Frowning, Kit worked back and forth between that timeline and the day this map had been sent, fourteen years ago. Her dad had obviously seen Gina Alessi someplace safe, then mailed this to Zicaro right before he was killed.

“So what’s Zicaro talking about?” Kit said, looking up. “What did Dad send you?”

And, heaving a great sigh, Marin finally pointed to the far wall. “That.”

Kit glanced at her aunt’s bulletin board, a giant swath of cork that was so crowded with papers and note cards and sticky notes that many had dropped to the floor beneath it. But Marin was pointing to the top right corner, where one sole slip of tracing paper was pinned . . . and had been for as long as Kit could remember. So long that I stopped seeing it, she thought, drawing nearer. She guessed that after fourteen years, Marin had stopped seeing it as well.

“I didn’t know what it was,” Marin said, reaching up to carefully unpin it. “But it was the last thing your father ever did . . . that was clear. It arrived in my mailbox the day after he died. A total mystery, and one that died with him. I thought that if I pinned it up here, I would never forget. But time goes on, and well . . . sometimes it’s better to just forget the past.”

She handed the paper to Kit. Age had added to its fragility, and lightened the lines scribbled randomly along the middle. Some had end points that were joined in sharp circles, but most were scattered and lacking any sort of pattern.
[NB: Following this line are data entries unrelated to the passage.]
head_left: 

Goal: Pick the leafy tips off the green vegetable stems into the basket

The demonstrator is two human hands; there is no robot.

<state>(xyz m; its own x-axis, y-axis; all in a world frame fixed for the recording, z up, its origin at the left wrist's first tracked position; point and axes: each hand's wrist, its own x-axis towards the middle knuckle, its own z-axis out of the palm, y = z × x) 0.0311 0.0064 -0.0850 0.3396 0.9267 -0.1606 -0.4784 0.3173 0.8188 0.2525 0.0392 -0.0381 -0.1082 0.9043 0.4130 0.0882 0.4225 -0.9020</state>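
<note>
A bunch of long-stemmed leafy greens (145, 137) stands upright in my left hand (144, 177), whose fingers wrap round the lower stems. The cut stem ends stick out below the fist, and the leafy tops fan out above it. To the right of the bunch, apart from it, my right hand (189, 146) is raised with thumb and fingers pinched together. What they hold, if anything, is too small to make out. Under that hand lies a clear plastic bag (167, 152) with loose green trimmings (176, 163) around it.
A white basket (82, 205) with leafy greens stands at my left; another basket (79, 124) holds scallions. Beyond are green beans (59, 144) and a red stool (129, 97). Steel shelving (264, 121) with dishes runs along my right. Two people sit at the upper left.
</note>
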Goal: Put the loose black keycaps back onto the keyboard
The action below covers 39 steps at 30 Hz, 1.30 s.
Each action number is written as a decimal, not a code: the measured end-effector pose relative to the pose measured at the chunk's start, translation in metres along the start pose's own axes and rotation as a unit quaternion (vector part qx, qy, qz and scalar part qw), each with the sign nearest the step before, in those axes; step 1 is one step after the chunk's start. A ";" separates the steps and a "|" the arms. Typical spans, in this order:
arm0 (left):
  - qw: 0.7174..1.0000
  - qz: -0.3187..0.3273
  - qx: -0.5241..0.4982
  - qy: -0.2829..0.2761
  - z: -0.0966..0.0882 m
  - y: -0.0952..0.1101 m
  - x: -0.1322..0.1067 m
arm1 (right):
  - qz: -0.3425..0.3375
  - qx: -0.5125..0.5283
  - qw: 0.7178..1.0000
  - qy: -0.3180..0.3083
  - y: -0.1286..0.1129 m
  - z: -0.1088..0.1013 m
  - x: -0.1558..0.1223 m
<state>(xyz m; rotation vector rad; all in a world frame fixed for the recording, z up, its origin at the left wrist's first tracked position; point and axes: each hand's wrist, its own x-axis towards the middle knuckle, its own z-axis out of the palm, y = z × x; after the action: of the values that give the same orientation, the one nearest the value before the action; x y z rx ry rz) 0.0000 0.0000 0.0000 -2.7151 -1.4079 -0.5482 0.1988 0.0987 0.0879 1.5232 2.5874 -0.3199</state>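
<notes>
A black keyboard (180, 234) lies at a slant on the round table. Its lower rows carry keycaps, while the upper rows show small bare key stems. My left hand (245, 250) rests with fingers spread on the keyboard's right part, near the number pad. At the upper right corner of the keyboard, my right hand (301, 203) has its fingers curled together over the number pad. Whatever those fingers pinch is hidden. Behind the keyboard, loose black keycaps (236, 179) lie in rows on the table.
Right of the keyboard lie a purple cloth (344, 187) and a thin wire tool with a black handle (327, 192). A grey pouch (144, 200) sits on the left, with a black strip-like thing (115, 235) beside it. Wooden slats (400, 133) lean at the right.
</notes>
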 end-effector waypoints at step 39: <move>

Kit lifted the tracing paper to peer through it at eye-level, and caught sight of Marin on the other side. Then she let her aunt’s concerned face fade into the background, and keyed in on the darkest, largest circle. “Give me the map,” she whispered to her aunt.

Marin grabbed the map that Zicaro had sent her fourteen years earlier, and Kit lined the tracing paper atop it, just as she’d seen Sal DiMartino do in Gina Alessi’s smoky memory.

“What is it?” Marin said, closing in.

“A treasure map,” Kit said, as the Las Vegas Valley took on new meaning and form.

One leading to a buried doll with diamond eyes.